## Brief:
Search the listing for the string "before" and copy every line that contains it.
* * * * * * * * *
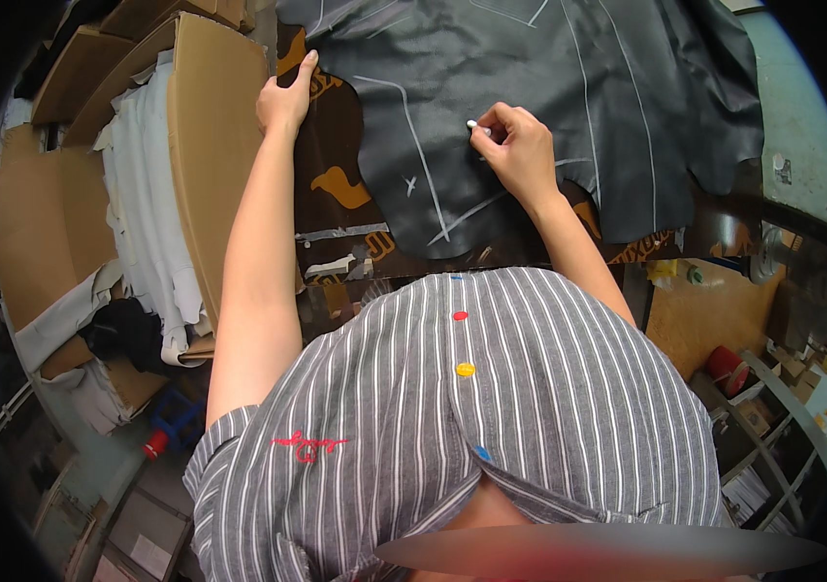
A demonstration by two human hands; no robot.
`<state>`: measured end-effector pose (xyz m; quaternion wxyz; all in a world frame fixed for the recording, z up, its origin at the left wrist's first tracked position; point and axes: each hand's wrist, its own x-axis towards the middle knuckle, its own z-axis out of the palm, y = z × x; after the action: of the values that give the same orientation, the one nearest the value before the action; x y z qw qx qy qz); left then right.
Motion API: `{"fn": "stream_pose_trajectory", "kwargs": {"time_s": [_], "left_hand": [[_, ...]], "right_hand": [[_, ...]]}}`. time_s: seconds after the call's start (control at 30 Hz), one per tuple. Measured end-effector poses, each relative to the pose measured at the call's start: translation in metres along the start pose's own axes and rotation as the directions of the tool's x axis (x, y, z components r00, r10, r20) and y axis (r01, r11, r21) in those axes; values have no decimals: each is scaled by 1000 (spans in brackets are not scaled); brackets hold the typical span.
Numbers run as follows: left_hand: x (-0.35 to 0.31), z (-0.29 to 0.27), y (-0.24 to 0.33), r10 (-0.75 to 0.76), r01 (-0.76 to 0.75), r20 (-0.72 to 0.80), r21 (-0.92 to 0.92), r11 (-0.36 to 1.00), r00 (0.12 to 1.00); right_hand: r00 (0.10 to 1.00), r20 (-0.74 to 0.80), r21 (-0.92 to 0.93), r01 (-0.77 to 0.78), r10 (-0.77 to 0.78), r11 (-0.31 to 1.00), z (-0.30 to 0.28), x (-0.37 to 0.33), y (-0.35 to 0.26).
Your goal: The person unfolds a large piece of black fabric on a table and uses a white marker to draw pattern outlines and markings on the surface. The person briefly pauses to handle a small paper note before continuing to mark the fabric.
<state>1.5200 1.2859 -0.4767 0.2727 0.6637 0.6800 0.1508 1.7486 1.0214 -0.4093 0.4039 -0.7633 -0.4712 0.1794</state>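
Observation:
A large sheet of black leather [520, 68], wavy at its edges, lies over a dark board [326, 145] with orange print. Straight white lines and a small cross are drawn on it. My right hand [518, 145] is over the middle of the leather, its fingertips pinched round a small white marking stick [472, 124]. Most of that stick is hidden by the fingers. At the board's left edge rests my left hand [287, 100], thumb stretched out beside the leather's edge. It holds nothing that I can see, and some of its fingers are hidden.
Close on the left stands an opened cardboard box [205, 145] packed with pale grey folded sheets [146, 194]. A blue and red object [176, 419] sits below it. At right are a metal rack [772, 436] and a red roll-shaped item [727, 370].

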Motion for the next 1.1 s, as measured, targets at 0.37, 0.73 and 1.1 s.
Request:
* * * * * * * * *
## Solution for this exercise:
`<state>`: measured end-effector pose (xyz m; quaternion wxyz; all in a world frame fixed for the recording, z up, its origin at the left wrist's first tracked position; point and axes: each hand's wrist, its own x-axis towards the middle knuckle, its own z-axis out of the palm, y = z × x; after the action: of the values that give the same orientation, the one nearest the value before the action; x y z qw qx qy qz); left then right.
Your goal: The person unfolds a large piece of black fabric on a table and uses a white marker to draw pattern outlines and markings on the surface. The person briefly pauses to handle a small paper note before continuing to mark the fabric.

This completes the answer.